▸ **What you should do**
Look through the records below for the line holding "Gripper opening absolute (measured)". Write it out exactly, with each following line through the line holding "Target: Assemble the".

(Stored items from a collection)
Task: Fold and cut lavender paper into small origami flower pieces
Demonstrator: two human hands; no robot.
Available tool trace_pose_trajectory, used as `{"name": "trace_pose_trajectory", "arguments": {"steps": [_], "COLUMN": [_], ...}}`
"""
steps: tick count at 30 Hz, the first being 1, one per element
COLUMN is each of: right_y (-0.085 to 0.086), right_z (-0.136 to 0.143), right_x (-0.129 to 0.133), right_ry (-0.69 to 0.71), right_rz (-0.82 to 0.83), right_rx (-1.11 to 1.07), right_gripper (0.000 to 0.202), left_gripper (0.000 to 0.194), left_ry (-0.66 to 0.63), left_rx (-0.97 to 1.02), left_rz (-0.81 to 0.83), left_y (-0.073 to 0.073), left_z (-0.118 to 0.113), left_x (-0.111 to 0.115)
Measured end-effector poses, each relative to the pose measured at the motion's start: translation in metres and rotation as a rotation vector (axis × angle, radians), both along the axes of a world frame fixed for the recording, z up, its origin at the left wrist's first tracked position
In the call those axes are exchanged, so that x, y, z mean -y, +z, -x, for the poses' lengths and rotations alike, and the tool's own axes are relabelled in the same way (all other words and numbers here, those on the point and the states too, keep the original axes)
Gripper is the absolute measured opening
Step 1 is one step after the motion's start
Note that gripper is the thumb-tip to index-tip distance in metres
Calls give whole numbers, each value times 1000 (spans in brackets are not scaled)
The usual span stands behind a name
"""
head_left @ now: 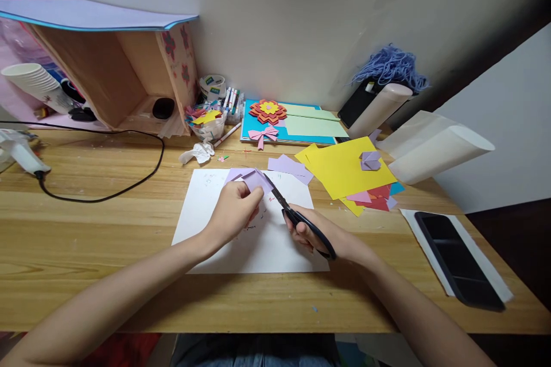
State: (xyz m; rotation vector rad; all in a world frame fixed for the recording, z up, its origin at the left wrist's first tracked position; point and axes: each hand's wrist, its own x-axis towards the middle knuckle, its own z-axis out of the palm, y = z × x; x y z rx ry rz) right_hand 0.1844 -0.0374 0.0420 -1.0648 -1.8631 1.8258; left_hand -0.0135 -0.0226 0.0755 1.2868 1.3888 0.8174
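My left hand is closed on a folded piece of purple paper, which sticks out above my fingers. In my right hand is a pair of black scissors, my fingers around the handles. The blades point up and left, with their tips beside the right edge of the purple paper. Both hands are over a white sheet with small coloured marks. More purple paper lies just behind the sheet's top edge.
Yellow paper with a small purple folded piece lies back right. A phone rests at the right. Behind are a flower-decorated blue board and a cup of scraps. A glue gun and its black cable are left.
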Motion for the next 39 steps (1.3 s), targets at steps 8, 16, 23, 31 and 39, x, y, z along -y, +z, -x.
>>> {"name": "trace_pose_trajectory", "arguments": {"steps": [8,16,23,31,39], "right_y": [0,-9,-5,-1,-2], "right_z": [0,1,5,7,6], "right_x": [-1,-2,-1,-1,-1], "right_ry": [-2,11,18,9,-9], "right_rz": [52,43,26,27,35], "right_rx": [-23,-86,-75,-55,-56], "right_gripper": [53,57,65,66,64], "left_gripper": [35,37,36,35,35], "left_ry": [-15,-34,-21,-22,-23], "left_rx": [0,-32,-35,-43,-34], "left_rz": [27,20,32,31,25], "left_y": [1,2,1,0,-1], "left_z": [0,2,1,2,2], "left_x": [-2,-2,-2,-3,-4]}}
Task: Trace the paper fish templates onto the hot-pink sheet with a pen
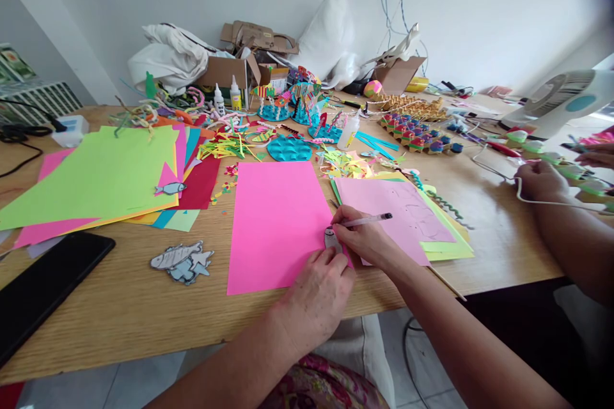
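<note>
A bright pink sheet of paper (pixel 273 223) lies in front of me. Near its right edge is a small grey paper fish cutout (pixel 330 239), pressed down under the fingertips of my left hand (pixel 320 291), which is closed and hides its lower part. My right hand (pixel 359 239) grips a pen (pixel 371 220), its tip end beside the top of the fish; the exact tip is hidden by the fingers. More paper fish cutouts (pixel 182 262) sit in a small pile on the wood to the left. Another fish cutout (pixel 171 188) rests on the green sheets.
Coloured sheets (pixel 96 172) are stacked at left, beside a black phone (pixel 52 287). A pale pink sheet with drawn outlines (pixel 398 211) lies at right. Paper scraps, glue bottles (pixel 349 131) and painted egg cartons (pixel 417 134) stand farther back. Another person's hand (pixel 542 182) is at far right.
</note>
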Demonstrator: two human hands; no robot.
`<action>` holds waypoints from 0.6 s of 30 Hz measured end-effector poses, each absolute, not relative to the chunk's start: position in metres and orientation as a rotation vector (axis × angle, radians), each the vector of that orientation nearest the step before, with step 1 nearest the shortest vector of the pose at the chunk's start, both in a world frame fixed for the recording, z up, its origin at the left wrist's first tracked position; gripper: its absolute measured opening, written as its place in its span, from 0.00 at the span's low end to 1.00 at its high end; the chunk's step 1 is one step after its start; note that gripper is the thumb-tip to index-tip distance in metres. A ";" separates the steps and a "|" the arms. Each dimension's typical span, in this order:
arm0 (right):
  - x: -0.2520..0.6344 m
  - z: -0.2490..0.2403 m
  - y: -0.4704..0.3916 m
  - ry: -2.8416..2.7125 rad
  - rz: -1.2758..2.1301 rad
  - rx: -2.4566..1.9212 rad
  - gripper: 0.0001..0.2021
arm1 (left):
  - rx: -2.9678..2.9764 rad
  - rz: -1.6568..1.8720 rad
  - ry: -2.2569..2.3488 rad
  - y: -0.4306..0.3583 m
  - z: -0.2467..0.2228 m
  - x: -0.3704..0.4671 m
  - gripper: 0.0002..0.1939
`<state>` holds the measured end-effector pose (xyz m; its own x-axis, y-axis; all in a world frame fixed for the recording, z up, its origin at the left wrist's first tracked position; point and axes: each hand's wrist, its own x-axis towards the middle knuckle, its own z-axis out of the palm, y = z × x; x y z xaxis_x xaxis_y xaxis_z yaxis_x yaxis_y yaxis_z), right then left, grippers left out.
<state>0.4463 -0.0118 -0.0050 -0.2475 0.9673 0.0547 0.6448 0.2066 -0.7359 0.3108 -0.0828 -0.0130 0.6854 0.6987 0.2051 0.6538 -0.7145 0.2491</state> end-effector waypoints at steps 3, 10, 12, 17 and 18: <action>0.446 -0.005 -0.011 -1.958 0.806 -1.495 0.03 | 2.740 0.420 1.110 -0.083 -0.013 0.311 0.08; 0.452 0.005 -0.018 -1.797 0.884 -1.379 0.05 | 2.774 0.398 1.090 -0.083 -0.008 0.310 0.07; 0.456 0.007 -0.022 -1.834 0.849 -1.383 0.09 | 2.786 0.399 1.079 -0.084 -0.009 0.309 0.08; 0.459 0.006 -0.031 -2.150 0.650 -1.445 0.12 | 2.747 0.394 1.081 -0.086 -0.015 0.308 0.11; 0.458 0.005 -0.032 -2.174 0.607 -1.454 0.13 | 2.732 0.404 1.077 -0.086 -0.015 0.306 0.11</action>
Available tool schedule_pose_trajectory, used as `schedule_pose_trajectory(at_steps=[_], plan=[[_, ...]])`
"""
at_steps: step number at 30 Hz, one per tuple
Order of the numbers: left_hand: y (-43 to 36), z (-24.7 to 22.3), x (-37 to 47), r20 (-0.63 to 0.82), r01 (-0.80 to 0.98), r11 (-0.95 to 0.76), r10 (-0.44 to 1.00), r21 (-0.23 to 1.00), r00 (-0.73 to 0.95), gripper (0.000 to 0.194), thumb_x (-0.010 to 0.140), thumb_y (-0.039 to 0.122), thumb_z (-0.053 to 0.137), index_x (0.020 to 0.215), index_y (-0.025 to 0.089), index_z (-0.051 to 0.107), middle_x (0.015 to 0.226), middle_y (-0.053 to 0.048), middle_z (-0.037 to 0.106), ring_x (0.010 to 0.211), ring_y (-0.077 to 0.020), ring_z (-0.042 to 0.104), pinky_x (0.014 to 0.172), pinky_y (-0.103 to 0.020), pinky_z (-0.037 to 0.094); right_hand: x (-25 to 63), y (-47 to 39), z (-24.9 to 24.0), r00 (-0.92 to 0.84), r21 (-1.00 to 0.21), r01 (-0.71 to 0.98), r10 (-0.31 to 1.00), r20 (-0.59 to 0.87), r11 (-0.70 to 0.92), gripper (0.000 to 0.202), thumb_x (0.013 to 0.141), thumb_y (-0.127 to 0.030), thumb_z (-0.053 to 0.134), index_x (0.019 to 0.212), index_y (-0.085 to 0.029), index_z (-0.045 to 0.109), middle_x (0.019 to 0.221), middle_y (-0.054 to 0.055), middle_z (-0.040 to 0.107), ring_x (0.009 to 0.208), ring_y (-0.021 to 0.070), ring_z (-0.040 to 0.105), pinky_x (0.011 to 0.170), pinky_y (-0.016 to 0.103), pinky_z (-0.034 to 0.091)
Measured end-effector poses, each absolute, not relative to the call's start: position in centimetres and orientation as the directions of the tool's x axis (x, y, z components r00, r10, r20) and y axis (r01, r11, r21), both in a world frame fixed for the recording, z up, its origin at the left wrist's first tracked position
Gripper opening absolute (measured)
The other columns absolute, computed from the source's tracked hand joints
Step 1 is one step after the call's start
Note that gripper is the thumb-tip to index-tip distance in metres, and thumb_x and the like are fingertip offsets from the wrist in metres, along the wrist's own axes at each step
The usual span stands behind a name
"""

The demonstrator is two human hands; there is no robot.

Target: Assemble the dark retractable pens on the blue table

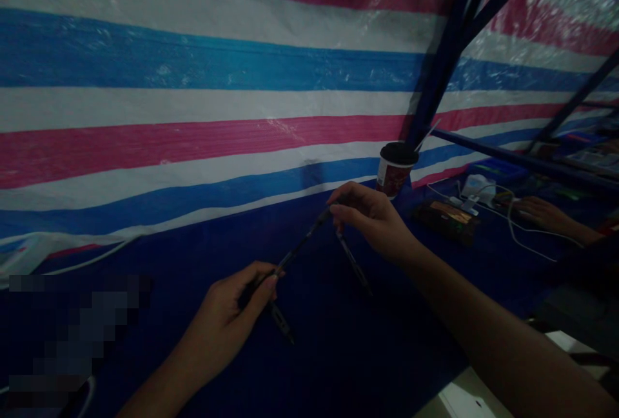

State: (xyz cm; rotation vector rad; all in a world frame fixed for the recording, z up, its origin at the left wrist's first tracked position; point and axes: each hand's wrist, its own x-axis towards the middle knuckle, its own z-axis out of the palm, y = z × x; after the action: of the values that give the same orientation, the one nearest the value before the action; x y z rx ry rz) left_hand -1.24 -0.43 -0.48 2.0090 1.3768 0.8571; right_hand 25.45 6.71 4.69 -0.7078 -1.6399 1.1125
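A thin dark cable [304, 242] runs slantwise between my two hands, above a dark blue table [329, 353]. My left hand [236, 308] pinches its lower end between thumb and fingers, and a dark, narrow end piece [281, 322] sticks out below. Higher and to the right, my right hand [370, 218] is closed on the upper end of the cable. From under my right hand another thin dark length [355, 263] hangs down to the right. The picture is dim, so the details of the cable are hard to make out.
A lidded paper cup [397, 169] stands behind my right hand. Right of it lie a dark box [445, 219], a white adapter [478, 189] and white cables. Another person's hand [541, 211] rests farther right. Striped sheeting [193, 140] and blue metal bars [442, 63] rise behind.
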Motion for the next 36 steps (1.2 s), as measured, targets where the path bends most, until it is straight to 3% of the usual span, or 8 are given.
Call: schedule_pose_trajectory(at_steps=[13, 23, 25, 27, 29, 33, 34, 36], plan=[[-0.4, -0.3, -0.9, 0.195, 0.588, -0.342, 0.934, 0.733, 0.299, 0.039, 0.103, 0.049, 0.047, 0.099, 0.02, 0.072, 0.069, 0.003, 0.061, 0.06, -0.0131, 0.06, 0.056, -0.022, 0.045, 25.7, 7.0, 4.5, -0.401, -0.912, -0.041, 0.829, 0.39, 0.409, 0.015, 0.087, -0.025, 0.073, 0.099, -0.018, 0.067, 0.075, -0.003, 0.064, 0.065, 0.0095, 0.059, 0.063, 0.025, 0.048], [-0.9, -0.1, -0.7, 0.252, 0.568, -0.372, 0.926, 0.734, 0.281, 0.034, 0.101, 0.043, 0.051, 0.102, 0.019, 0.076, 0.068, 0.003, 0.062, 0.059, -0.0127, 0.059, 0.057, -0.022, 0.045, 25.1, 6.5, 4.0, -0.582, -0.952, 0.019, 0.777, 0.238, 0.306, 0.021, 0.084, -0.03, 0.08, 0.096, -0.016, 0.07, 0.076, -0.001, 0.07, 0.068, 0.0109, 0.064, 0.065, 0.025, 0.05], [-0.8, -0.1, -0.7, 0.264, 0.566, -0.379, 0.924, 0.733, 0.277, 0.033, 0.101, 0.042, 0.052, 0.101, 0.02, 0.076, 0.071, 0.002, 0.066, 0.062, -0.0136, 0.062, 0.059, -0.022, 0.047, 25.0, 6.3, 4.0, -0.583, -0.938, 0.117, 0.787, 0.201, 0.326, 0.025, 0.088, -0.039, 0.077, 0.085, -0.017, 0.068, 0.068, -0.002, 0.068, 0.06, 0.0098, 0.06, 0.058, 0.023, 0.045], [-0.7, 0.0, -0.7, 0.277, 0.568, -0.392, 0.919, 0.724, 0.281, 0.031, 0.1, 0.041, 0.054, 0.1, 0.02, 0.077, 0.075, 0.001, 0.07, 0.066, -0.0148, 0.066, 0.062, -0.023, 0.05, 25.1, 6.1, 4.1, -0.554, -0.887, 0.303, 0.822, 0.133, 0.348, 0.045, 0.096, -0.052, 0.065, 0.068, -0.017, 0.063, 0.053, -0.003, 0.058, 0.047, 0.0082, 0.051, 0.049, 0.023, 0.037], [-0.5, 0.1, -0.8, 0.289, 0.58, -0.391, 0.92, 0.715, 0.265, 0.031, 0.099, 0.042, 0.055, 0.099, 0.021, 0.077, 0.077, 0.0, 0.072, 0.068, -0.0157, 0.067, 0.064, -0.024, 0.051, 25.4, 6.1, 4.4, -0.525, -0.818, 0.448, 0.847, 0.085, 0.359, 0.056, 0.101, -0.059, 0.053, 0.065, -0.017, 0.062, 0.048, -0.004, 0.053, 0.044, 0.0081, 0.047, 0.047, 0.024, 0.033], [-0.1, 0.2, -1.3, 0.287, 0.607, -0.356, 0.934, 0.711, 0.212, 0.034, 0.098, 0.046, 0.056, 0.101, 0.021, 0.078, 0.073, 0.0, 0.071, 0.065, -0.0168, 0.067, 0.063, -0.025, 0.051, 25.9, 6.3, 5.1, -0.574, -0.807, 0.375, 0.798, 0.184, 0.455, 0.036, 0.088, -0.044, 0.078, 0.11, -0.017, 0.069, 0.08, 0.0, 0.07, 0.065, 0.0114, 0.06, 0.059, 0.023, 0.043], [-0.1, 0.1, -1.3, 0.284, 0.607, -0.355, 0.935, 0.711, 0.215, 0.034, 0.098, 0.046, 0.056, 0.101, 0.021, 0.078, 0.074, 0.0, 0.072, 0.066, -0.0169, 0.067, 0.063, -0.025, 0.051, 25.9, 6.2, 5.1, -0.594, -0.804, 0.36, 0.78, 0.194, 0.474, 0.034, 0.087, -0.041, 0.079, 0.108, -0.018, 0.069, 0.082, 0.0, 0.07, 0.067, 0.0114, 0.061, 0.061, 0.023, 0.044], [-0.1, 0.1, -1.4, 0.28, 0.601, -0.363, 0.932, 0.712, 0.231, 0.033, 0.098, 0.045, 0.056, 0.101, 0.021, 0.078, 0.075, 0.0, 0.073, 0.065, -0.0167, 0.067, 0.062, -0.025, 0.051, 25.7, 6.1, 5.1, -0.614, -0.788, 0.401, 0.775, 0.147, 0.467, 0.032, 0.096, -0.046, 0.067, 0.085, -0.016, 0.069, 0.07, 0.0, 0.066, 0.062, 0.011, 0.058, 0.061, 0.025, 0.043]])
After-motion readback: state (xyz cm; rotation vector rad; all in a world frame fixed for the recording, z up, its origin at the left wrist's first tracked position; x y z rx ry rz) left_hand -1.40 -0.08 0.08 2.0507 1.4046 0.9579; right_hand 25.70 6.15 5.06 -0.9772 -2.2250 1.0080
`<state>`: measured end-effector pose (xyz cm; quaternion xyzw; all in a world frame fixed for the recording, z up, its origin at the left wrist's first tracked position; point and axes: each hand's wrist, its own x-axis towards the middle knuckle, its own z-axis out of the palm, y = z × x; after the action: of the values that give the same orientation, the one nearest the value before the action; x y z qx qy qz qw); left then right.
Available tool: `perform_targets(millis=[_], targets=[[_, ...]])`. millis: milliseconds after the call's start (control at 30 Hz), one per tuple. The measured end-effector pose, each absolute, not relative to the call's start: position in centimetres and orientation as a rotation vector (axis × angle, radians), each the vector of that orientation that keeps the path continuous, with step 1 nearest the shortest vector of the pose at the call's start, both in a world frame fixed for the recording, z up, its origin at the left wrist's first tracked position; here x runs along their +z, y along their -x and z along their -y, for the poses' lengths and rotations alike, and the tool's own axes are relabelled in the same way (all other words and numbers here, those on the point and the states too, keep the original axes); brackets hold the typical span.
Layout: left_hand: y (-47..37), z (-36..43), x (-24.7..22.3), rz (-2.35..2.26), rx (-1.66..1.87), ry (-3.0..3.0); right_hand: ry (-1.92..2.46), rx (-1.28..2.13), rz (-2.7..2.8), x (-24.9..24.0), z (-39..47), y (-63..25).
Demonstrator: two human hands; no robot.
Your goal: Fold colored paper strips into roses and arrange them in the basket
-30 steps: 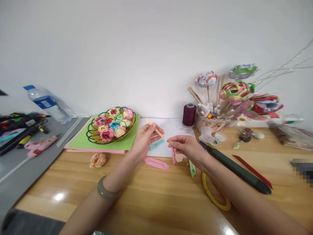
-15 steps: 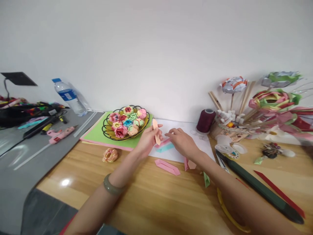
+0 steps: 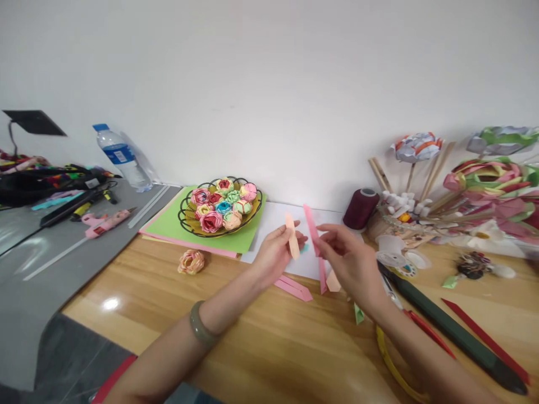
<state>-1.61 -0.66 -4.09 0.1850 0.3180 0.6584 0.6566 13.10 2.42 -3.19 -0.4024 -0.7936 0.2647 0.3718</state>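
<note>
My left hand (image 3: 275, 251) is closed on a folded peach paper strip (image 3: 292, 235), which stands upright between thumb and fingers. Between the thumb and fingers of my right hand (image 3: 347, 259) is a pink paper strip (image 3: 311, 227), tilted and a short way to the right of the peach one. Below the hands, another folded pink strip (image 3: 297, 289) lies on the wooden table. More pink and peach paper pieces (image 3: 333, 281) rest beside my right wrist. A white sheet (image 3: 269, 220) lies under both hands, with a bit of turquoise paper showing on it.
A basket of paper flowers (image 3: 181, 216) stands on green paper (image 3: 162, 227), a loose paper flower (image 3: 191, 262) in front. A glue gun (image 3: 107, 222) and water bottle (image 3: 122, 157) are left. To the right are a thread spool (image 3: 360, 210), red-handled scissors (image 3: 429, 334) and a dark green tool (image 3: 458, 331).
My right hand has picked up a pink strip from the white sheet and raised it. My left hand, still holding the peach strip, appears farther right and slightly lower.
</note>
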Motion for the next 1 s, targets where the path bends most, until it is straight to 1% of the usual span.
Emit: perform_targets(millis=[67, 233, 500, 1000], targets=[[0.7, 1.1, -4.3, -0.669, 1.468, -0.409, 0.975, 0.758, 2.014, -3.9, -1.4, -12.7], [-0.3, 2.0, -4.3, -0.658, 1.44, -0.323, 0.97, 0.795, 2.04, -5.0, -0.6, -12.6], [-0.4, 2.0, -4.7, -0.658, 1.399, -0.4, 0.954, 0.905, 2.011, -6.0, -0.6, -13.2], [-0.5, 2.2, -4.6, -0.675, 1.419, -0.433, 0.937, 1.041, 1.987, -6.5, -0.9, -12.9]])
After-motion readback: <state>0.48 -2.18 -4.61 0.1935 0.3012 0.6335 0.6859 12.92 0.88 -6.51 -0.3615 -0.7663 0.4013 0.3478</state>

▸ **Response to the task**
Gripper opening absolute (measured)
The other columns absolute, computed from the source's tracked hand joints
Step 1 is one step after the call's start
Note that gripper is the thumb-tip to index-tip distance in metres, and thumb_x and the like are fingertip offsets from the wrist in metres, along the wrist's own axes at each step
The usual span stands behind a name
"""

The demonstrator is two human hands; there is no robot.

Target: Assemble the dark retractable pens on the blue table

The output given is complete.